001_rue charlot intera180

La fontaine entre rue Charlot et rue de Turenne (Temple)

Depuis deux ou trois ans, tous les jeudis je me rends dans un bistrot au cœur du IIIe arrondissement où se donnent rendez-vous les membres d’un cercle littéraire dont je fais partie. Chaque jeudi matin, qu’il y ait le soleil, la pluie ou la neige, je parcours — si la bronchite m’y autorise — la rue Béranger (1) jusqu’au croisement entre rue de Turenne et mon adorée rue Charlot. Chaque fois, je m’arrête à regarder une gracieuse fontaine à sec avec une inscription au-dessus, « fontaine Boucherat » ne faisant qu’un avec une affiche récemment ajoutée : les livres sous le bras, un garçon d’à peu près douze ans est en train de se rendre à l’école.
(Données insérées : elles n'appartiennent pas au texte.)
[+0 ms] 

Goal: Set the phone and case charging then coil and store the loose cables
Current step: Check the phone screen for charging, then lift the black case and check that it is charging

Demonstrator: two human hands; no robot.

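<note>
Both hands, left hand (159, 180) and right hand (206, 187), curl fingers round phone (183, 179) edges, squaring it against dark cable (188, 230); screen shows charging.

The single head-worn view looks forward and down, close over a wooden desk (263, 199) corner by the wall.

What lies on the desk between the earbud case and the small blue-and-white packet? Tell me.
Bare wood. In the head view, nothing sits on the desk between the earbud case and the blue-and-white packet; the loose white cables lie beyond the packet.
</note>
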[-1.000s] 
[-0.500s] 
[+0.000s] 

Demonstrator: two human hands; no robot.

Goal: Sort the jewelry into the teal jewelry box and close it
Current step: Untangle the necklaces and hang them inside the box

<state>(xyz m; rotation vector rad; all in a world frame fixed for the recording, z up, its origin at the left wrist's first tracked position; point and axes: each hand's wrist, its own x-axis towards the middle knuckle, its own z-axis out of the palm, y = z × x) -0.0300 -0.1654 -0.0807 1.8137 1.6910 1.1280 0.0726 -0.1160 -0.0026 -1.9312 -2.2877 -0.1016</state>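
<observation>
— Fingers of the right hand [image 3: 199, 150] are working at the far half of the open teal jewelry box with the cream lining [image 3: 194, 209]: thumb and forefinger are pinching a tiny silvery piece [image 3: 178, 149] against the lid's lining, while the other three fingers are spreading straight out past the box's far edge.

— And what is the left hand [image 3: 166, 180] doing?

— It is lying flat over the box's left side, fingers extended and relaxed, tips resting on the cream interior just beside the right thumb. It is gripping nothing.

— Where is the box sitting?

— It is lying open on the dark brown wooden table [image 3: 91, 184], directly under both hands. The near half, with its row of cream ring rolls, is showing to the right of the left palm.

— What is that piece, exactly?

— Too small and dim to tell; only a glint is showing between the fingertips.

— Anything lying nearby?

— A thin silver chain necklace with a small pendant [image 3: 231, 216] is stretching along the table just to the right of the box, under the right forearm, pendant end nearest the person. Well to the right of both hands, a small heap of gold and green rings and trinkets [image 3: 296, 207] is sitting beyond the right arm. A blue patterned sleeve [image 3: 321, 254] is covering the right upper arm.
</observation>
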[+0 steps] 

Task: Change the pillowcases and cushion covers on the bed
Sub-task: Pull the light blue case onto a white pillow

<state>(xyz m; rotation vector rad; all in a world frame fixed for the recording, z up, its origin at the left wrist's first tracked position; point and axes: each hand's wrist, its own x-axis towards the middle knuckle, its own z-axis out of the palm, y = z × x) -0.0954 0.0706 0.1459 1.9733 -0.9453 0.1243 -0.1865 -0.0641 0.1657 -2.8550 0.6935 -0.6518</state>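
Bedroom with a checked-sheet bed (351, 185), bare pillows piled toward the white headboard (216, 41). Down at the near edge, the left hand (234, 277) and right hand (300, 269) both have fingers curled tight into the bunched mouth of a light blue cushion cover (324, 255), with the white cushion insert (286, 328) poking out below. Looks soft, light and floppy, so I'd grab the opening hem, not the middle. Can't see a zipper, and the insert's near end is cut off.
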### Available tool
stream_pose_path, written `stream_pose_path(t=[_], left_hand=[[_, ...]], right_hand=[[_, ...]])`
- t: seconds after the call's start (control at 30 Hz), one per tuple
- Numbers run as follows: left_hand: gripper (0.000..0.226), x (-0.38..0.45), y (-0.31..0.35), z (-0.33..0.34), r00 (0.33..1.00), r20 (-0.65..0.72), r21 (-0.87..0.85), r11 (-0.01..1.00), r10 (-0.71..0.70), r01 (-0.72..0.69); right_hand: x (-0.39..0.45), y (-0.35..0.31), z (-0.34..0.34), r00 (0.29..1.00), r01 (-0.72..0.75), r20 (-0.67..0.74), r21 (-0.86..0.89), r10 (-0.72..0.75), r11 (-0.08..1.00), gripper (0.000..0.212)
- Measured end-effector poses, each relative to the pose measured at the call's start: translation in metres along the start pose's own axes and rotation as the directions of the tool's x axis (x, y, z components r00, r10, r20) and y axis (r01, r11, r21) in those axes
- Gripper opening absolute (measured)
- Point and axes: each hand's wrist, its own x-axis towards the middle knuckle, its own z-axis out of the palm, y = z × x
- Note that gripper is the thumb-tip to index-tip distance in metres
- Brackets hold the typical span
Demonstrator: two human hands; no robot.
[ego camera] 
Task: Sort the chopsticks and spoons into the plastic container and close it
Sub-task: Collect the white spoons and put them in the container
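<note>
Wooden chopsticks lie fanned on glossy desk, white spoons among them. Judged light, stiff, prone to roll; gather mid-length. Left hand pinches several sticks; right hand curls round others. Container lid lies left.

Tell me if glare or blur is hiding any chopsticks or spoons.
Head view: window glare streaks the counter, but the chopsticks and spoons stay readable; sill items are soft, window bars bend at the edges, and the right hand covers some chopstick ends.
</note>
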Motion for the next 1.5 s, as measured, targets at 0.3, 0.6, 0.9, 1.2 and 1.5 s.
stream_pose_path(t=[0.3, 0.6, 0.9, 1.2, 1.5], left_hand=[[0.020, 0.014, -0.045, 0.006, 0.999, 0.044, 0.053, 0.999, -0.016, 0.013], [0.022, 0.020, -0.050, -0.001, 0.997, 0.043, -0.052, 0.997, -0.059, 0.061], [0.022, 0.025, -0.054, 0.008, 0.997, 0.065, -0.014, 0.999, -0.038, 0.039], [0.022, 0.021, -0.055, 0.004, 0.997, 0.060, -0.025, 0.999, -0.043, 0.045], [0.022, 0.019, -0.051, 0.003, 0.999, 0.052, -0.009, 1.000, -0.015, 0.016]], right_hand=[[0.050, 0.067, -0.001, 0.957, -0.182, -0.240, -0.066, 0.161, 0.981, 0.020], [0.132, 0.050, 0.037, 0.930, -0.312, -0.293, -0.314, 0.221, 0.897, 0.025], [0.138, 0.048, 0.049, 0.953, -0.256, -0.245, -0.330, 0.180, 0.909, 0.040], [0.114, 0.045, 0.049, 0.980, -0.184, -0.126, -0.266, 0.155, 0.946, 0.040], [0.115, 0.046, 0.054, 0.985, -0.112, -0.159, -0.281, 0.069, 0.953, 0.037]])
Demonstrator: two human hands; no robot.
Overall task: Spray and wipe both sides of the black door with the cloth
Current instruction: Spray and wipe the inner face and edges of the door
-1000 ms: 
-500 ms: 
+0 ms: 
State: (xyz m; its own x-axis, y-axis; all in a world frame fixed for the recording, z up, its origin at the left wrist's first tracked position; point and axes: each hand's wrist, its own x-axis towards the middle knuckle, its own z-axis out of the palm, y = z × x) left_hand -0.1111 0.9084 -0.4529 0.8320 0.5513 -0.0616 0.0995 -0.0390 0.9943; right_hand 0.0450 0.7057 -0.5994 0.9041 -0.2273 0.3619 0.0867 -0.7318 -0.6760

Apparemment, on est à l’époque où l’on appelait Paris « ville lumière ». Avec le temps, je me suis attachée à cette image s’harmonisant si bien avec la vieille fontaine. Moi-même, à combien de jeunes connus dans mon lycée suis-je encore liée ! La mémoire à la force impétueuse d’une fontaine inépuisable…Chaque fois, au croisement, je cherchais le garçon aux bottes, son paletot plein de boutons, son béret et son cartable en bandoulière. Jusqu’au jour de 2013 où j’ai sursauté, interloquée.Du jour au lendemain, au petit étudiant zélé on avait enlevé la tête !

002_senza testa180- 2

Des inscriptions indéchiffrables de peinture blanche salissaient le paletot noir. La botte droite avait été arrachée avant d’être recouverte par une autre inscription. Quant à la tête, il ne restait que le menton…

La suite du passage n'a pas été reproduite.